The administration is aided in its efforts by an array of independent groups.
The president's former campaign organization, now called Organizing for Action, is spending upwards of seven figures over the course of the summer for commercial time on cable stations to help educating people about the health care law.
The ads promote success stories about how the law impacts average Americans.

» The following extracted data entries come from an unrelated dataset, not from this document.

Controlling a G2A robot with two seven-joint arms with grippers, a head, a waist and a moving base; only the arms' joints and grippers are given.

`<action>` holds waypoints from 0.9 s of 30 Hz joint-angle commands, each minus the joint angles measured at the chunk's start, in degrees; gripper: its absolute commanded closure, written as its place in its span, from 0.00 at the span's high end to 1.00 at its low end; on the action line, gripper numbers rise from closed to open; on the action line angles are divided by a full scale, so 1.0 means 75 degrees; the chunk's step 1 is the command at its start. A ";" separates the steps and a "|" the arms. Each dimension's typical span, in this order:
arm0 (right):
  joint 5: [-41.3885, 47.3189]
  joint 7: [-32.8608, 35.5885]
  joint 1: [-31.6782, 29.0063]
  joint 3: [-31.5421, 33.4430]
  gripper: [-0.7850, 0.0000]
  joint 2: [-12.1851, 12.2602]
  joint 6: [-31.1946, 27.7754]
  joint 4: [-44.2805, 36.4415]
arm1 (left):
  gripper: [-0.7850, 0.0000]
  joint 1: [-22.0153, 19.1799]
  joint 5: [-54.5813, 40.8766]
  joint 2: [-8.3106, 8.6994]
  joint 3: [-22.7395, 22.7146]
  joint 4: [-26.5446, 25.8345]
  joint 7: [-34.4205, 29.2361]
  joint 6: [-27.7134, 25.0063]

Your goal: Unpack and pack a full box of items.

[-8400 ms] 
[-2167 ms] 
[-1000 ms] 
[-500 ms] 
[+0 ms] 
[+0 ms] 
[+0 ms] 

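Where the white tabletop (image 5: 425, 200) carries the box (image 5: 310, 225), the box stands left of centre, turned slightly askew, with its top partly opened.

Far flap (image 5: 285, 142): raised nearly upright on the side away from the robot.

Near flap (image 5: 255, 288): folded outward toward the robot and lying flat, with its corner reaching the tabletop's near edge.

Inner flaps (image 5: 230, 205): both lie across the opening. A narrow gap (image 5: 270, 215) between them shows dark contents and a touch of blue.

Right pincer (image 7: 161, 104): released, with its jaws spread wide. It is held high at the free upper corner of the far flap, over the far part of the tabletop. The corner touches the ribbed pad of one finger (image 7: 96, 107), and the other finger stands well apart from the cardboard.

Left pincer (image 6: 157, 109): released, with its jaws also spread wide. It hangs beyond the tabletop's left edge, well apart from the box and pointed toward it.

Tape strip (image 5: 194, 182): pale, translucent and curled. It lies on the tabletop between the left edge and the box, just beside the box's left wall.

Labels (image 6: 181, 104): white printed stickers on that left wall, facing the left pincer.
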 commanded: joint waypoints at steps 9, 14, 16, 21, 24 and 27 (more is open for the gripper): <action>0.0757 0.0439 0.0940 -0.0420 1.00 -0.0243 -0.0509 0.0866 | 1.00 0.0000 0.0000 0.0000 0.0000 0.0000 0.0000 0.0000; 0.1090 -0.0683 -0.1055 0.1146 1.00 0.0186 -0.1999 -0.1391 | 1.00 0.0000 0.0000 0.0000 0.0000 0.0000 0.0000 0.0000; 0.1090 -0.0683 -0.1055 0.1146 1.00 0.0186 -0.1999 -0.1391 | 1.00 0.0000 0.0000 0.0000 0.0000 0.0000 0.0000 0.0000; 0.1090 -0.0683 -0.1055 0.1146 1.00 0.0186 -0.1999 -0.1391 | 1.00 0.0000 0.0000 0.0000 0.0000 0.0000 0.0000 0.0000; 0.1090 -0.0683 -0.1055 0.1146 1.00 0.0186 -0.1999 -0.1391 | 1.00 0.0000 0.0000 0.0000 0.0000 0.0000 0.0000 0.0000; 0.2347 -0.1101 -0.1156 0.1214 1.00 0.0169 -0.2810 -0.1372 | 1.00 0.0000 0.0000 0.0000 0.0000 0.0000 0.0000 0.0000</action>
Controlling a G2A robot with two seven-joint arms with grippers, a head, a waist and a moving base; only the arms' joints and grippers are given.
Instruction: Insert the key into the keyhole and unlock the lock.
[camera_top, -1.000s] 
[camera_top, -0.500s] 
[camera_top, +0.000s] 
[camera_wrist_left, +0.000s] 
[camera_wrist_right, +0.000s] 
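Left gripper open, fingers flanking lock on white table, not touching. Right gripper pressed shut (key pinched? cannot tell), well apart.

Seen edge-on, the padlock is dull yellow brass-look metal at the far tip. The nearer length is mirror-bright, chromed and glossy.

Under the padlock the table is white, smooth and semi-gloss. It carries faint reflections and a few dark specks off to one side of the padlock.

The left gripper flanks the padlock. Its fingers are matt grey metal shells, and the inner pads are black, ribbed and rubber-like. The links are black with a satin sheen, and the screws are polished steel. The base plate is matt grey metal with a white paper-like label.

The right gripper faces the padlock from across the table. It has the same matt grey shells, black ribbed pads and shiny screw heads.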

By placing them on channels like Bravo, the group can target mothers who have outsized influence on their children's decision to purchase insurance.
Enroll America, a nonpartisan group focused solely on maximizing enrollment under the health care law, already has staff in 10 states where uninsured populations are highest.
With an advisory board that includes representatives from across the health care spectrum as well as consumer groups, community organizations, and charities, Enroll America will have more than 200 employees by October 1 working on a campaign geared toward connecting those seeking insurance with a plan available on their state marketplace.
Local effort in states
In states that chose to run their own exchanges, the effort is much more local.
Kentucky will be doing outreach for its exchanges at bourbon festivals in the fall, while California has partnered with Spanish-language television outlets to reach its state's uninsured youth, nearly half of whom are Hispanic.
A senior administration official said the effort is targeted and strategic.
"I think the enrollment strategy is both an effort to meet the needs of the uninsured but also the best political strategy as well, because once it's out there, once millions of people are enrolled, once states have programs up and running, it'll be very hard to put the genie back in the bottle," Altman said.
Some skeptics question how the administration will be able to convince young, healthy Americans -- often called "young invincibles" in health care conversations -- to spend money every month on insurance they may never use. But officials believe they can reach their goal of 2.7 million people if they can overcome two main obstacles.
"At the core of the obstacles is affordability and access and we've created a system that addresses that," a senior administration official said, pointing to government subsidies that help address affordability, and the redesigned Healthcare.gov that is intended to address ease of access.